- Born: January 2, 1944 Preußisch Holland, Germany (now Pasłęk, Poland)
- Died: April 7, 2014 (aged 70) Berlin-Charlottenburg
- Education: Free University of Berlin
- Scientific career
- Workplaces: Botanic Garden and Botanical Museum Berlin-Dahlem
- Thesis: Revision der Gattung Laetinaevia Nannf. (Ascomycetes) und Neuordnung der Naevioideae (Revision of the genus Laetinaevia Nannf. (Ascomycetes) and rearrangement of the Naevioideae)
- Doctoral advisors: Josef Poelt
- Author abbrev. (botany): B.Hein

= Burghard Hein =

German fungal taxonomist and herbarium curator

Burghard Hein was the curator of the mycology collection at the Botanic Garden and Botanical Museum Berlin-Dahlem and an authority on the Discomycete fungi.

==Early life and education==
Burghard Hein and his parents lived in Berlin-Charlottenburg all their lives. His father ran a white goods shop. Hein studied biology, geography and politics at the Free University of Berlin, graduating in 1969. He also undertook his doctoral research there about Discomycetes fungi under the supervision of Josef Poelt. His research described a revision of the taxonomy of the revision of the genus Laetinaevia and Naevioideae. His doctorate was awarded in 1976.

==Career==
Hein was employed as a scientific assistant in the Institute of Systematic Botany and Phytogeography of the Free University of Berlin from 1970 until he joined the Berlin Botanical Garden and Botanical Museum Berlin-Dahlem in 1974. He became a Curator of the mycological herbarium in 1975 and remained there until he retired in January 2007. He became the Senior Curator in 1993. He reorganised historical fungal specimens and their catalogue, so that there were 300,000 curated specimens when he retired. In addition, Hein worked with the public, especially in the autumn to confirm identification of edible fungi. He was part of collecting expeditions to West Africa, Europe (Scotland, Norway, the Alps), South America (Costa Rica, Venezuela) that increased the number of specimens in the herbarium by several hundred. In the later part of his career he was part of the public relations team of the botanic garden.

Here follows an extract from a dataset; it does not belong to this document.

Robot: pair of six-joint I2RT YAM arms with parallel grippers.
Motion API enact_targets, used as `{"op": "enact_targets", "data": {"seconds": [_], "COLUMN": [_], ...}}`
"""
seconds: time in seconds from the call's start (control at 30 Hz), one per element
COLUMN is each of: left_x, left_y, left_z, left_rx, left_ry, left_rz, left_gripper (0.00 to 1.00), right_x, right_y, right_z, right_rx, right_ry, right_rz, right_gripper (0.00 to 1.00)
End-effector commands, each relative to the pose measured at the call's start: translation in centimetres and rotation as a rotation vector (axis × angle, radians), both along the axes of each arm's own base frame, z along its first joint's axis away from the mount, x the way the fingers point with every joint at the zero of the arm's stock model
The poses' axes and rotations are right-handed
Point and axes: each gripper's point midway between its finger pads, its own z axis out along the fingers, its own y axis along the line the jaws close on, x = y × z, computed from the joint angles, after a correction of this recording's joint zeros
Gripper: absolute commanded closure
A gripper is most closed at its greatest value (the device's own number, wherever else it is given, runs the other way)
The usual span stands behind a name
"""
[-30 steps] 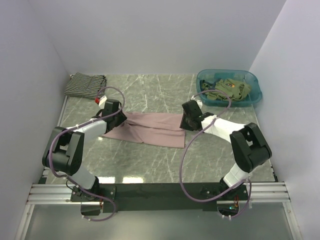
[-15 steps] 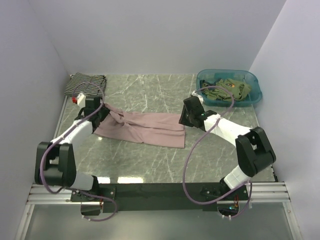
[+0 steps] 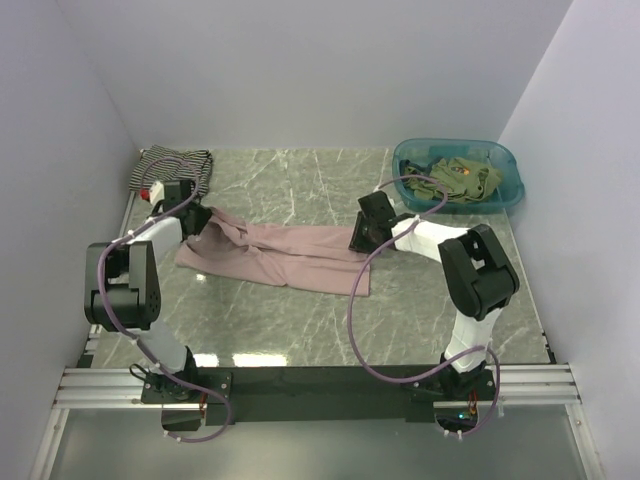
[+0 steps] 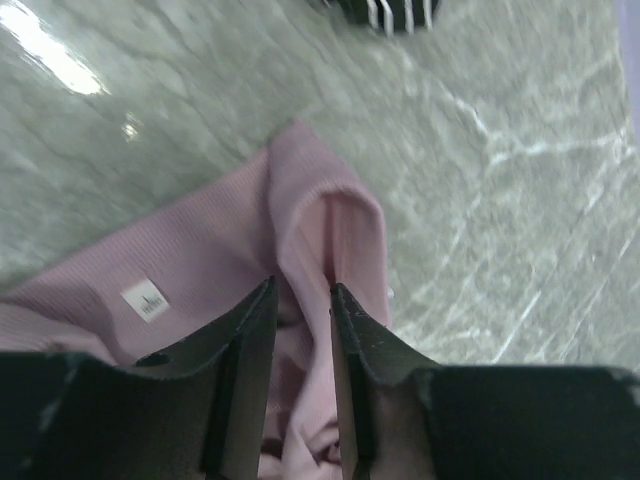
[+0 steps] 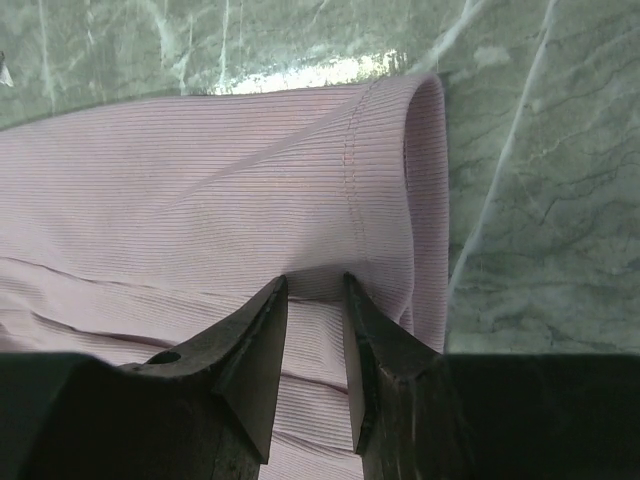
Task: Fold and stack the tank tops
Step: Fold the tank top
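Shows the jaws of the left gripper drawn close together, pinching a raised fold of the pink tank top near its white label. Shows the jaws of the right gripper likewise clenched on the same garment, just inside a stitched hem at its opposite end. Places the pink tank top stretched lengthwise between the two grippers, low on the marble table, about mid-table. Locates the striped tank top in the far left corner, just beyond the left gripper. Locates the olive tank tops heaped in the teal basin at the far right, apart from the right gripper.
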Motion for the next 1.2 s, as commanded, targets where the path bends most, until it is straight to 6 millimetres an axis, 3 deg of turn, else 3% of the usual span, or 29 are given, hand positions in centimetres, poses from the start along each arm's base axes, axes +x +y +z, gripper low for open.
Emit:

From the late 1990s he was responsible for construction of an early on-line database summarising taxonomic information about 5000 members of the Dermateaceae, including writing the software.

==Publications==
Hein is the author or co-author of at least 20 scientific publications and several books, including:

- B. Hein 1988 Liste der Arten und infraspecifischen Taxa von P. Hennings : mit Angabe der Typen in den Herbarien des Botanischen Museums Berlin-Dahlem und des Instituts für Allgemeine Botanik in Hamburg. (List of the species and infraspecific taxa by P. Hennings : with indication of the types in the herbaria of the Botanical Museum Berlin-Dahlem and the Institute for General Botany in Hamburg.) Englera 10 Botanischer Garten und Botanisches Museum, Berlin-Dahlem pp 385
- B Hein 1980 Rasterelektronenmikroskopische Unter suchungen an Haaren von Hyaloscyphaceae.(Scanning electron microscopic studies on hairs of Hyaloscyphaceae.) Nova Hedwigia 32 31–62

He described three new genera (Bryodiscus (now Sphaeropezia), Naevala and Naeviopsis) and 18 species.